The contest
Inspired by Ari Lamstein’s R Election Analysis Contest, I’ve fast-tracked a project that’s been at the back of my mind for a while, to make available in a friendly, tidy R package a range of data about New Zealand elections. My entry for the contest will involve 3 or 4 posts over the next week or so:
- Today’s post, introducing the
nzelect
package from a user angle and demonstrating some basic use - A post to come on how
nzelect
was put together - A post on this Shiny app which provides an interactive map to explore the detail (down to individual voting location) of the New Zealand 2014 general election
- (if I get around to it) a more formal piece of statistical modelling of some of the spatial aspects of the 2014 general election
The first three posts are really about setting up infrastructure - tidying up the data for convenience, and exploring it in an interactive tool - so the four posts need to be seen as a unified whole. Hopefully I’ll get round to that last one!
The need for an R package
Election results data in New Zealand is in pretty good shape. The Electoral Commission publishes results in a nice nearly-there machine-readable format. However, there’s still a bit of work required to make it analysis-ready, particularly for anything that gets seriously into the spatial aspects or matching to demographic or economic data.

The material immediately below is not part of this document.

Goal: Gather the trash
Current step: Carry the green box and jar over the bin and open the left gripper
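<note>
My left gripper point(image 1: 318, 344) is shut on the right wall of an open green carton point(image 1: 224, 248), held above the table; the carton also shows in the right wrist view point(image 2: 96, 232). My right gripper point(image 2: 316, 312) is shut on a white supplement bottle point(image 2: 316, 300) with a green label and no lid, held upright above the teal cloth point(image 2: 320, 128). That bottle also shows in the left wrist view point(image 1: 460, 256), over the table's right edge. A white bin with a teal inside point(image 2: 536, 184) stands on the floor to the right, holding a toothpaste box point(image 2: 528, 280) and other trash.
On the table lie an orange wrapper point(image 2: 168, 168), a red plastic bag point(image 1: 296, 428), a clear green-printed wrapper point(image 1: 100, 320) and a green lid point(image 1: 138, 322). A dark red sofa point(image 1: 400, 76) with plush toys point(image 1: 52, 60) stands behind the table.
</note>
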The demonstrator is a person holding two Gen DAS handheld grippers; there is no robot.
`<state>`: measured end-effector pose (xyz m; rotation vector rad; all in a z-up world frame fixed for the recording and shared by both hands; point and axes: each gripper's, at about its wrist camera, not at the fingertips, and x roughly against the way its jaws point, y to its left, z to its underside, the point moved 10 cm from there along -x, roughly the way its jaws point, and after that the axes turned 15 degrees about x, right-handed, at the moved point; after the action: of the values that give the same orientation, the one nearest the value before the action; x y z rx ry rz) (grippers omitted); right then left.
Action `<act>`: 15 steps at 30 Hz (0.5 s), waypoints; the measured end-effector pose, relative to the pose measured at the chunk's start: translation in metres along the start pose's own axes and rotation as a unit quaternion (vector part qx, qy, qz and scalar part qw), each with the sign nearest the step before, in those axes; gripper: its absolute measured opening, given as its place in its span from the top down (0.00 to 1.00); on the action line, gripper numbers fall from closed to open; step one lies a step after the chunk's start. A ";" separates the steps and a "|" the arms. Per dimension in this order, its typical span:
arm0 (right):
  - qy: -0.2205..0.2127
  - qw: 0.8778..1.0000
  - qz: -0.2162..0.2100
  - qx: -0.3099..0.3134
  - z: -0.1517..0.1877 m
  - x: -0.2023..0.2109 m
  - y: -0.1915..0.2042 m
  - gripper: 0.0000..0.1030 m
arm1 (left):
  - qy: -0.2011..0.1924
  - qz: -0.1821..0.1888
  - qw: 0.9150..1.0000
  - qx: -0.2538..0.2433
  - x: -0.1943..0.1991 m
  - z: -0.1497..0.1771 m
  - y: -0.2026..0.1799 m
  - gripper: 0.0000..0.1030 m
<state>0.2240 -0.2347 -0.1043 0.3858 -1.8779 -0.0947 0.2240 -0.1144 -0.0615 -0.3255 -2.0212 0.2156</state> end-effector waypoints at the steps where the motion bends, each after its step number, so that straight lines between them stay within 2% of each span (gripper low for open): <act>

For example, consider this blog post by kiwipollguy. He identifies that it would be useful to do a regression of voting behaviour on economic characterstics of the meshblocks (lowest geographical unit in the New Zealand census) in which they’re located, but it’s clearly a job of work to organise the data to do that.
Statistics New Zealand publish census data at an electorate level, which is potentially useful, but not enough for those seeking to go an extra level of spatial granularity.
By spending a couple of days in working on the nzelect
package I hope to make the data that much more accessible that this sort of serious analysis will be possible. For example, I’ve now done the work of matching voting locations to meshblocks, which means that R users don’t need to confront shapefiles and polygon overlays in order to match the data to other variables.
Background
A bit of background for international readers. New Zealand has a single house of parliament (ie no equivalent of a Senate house of review as in Australia or the USA), and the Executive is drawn from the party that can command the confidence of the house (ie no independent election of a President as in the USA).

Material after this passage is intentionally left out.